- [DATA EXCERPT]:
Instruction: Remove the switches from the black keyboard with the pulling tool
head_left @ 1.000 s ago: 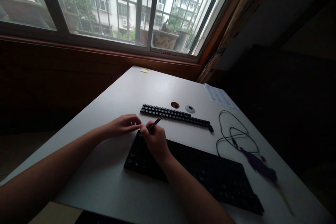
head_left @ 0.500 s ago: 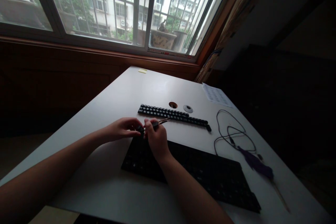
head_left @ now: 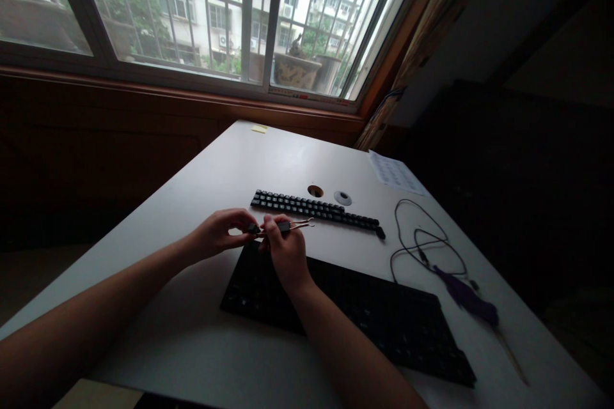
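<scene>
My left hand (head_left: 224, 230) pinches a small black keycap (head_left: 252, 228) between its thumb and fingers, over the far left corner of a black keyboard (head_left: 384, 313). Close beside it, my right hand (head_left: 289, 255) is closed around a keycap puller (head_left: 284, 227) with a dark grip and thin wire loops. One pair of wires points right; the other end reaches toward the keycap, though I cannot tell whether it touches. My right forearm covers part of the keyboard. Beyond both hands, several black keycaps (head_left: 302, 205) stand in close rows on the table.
A white table (head_left: 211, 172) has a round cable hole (head_left: 315, 191) and a grey ring cover (head_left: 343, 198). On the right lie a looped black cable (head_left: 400, 239), a purple brush-like thing (head_left: 467, 297) with a stick, and a printed sheet (head_left: 396, 172). Yellow notes (head_left: 259, 129) lie far off.
Both hands have risen slightly from the keyboard's far left corner. The keycap now shows clearly between my left fingers, and the puller has turned a little, its wires showing more plainly.
</scene>
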A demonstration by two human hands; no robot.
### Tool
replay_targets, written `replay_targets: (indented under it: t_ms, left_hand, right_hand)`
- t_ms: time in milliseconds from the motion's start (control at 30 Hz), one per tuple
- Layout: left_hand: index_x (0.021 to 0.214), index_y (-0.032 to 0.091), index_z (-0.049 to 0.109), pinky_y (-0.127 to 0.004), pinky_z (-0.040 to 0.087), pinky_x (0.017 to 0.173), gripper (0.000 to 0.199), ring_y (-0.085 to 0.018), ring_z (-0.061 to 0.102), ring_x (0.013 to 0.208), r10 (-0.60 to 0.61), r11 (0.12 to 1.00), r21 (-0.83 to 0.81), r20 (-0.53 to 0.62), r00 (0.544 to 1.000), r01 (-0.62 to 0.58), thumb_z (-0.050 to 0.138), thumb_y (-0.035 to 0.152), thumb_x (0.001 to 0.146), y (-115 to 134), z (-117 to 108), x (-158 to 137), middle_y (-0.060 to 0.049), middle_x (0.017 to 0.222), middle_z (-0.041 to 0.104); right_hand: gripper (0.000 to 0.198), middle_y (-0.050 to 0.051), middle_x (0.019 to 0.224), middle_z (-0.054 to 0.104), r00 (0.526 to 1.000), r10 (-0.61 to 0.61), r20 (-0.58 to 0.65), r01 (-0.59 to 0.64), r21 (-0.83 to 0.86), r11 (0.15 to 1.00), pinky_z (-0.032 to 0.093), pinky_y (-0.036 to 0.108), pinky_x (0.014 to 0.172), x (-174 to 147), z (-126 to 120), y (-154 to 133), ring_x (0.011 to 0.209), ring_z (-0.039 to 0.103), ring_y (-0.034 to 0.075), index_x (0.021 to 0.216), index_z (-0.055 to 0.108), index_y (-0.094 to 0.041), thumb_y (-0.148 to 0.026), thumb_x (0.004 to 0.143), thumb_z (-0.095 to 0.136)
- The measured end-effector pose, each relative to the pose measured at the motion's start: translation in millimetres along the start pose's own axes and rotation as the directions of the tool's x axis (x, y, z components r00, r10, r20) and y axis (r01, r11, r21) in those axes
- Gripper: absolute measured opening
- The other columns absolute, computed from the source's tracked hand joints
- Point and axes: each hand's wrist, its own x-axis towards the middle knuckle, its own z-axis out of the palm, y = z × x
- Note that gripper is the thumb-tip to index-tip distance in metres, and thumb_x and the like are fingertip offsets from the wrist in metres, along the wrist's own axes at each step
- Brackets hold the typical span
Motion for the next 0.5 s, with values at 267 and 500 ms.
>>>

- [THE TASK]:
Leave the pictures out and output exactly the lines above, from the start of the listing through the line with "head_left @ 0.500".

- [ANSWER BOX]:
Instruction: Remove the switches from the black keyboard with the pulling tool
head_left @ 1.000 s ago: 
head_left @ 0.500 s ago: 

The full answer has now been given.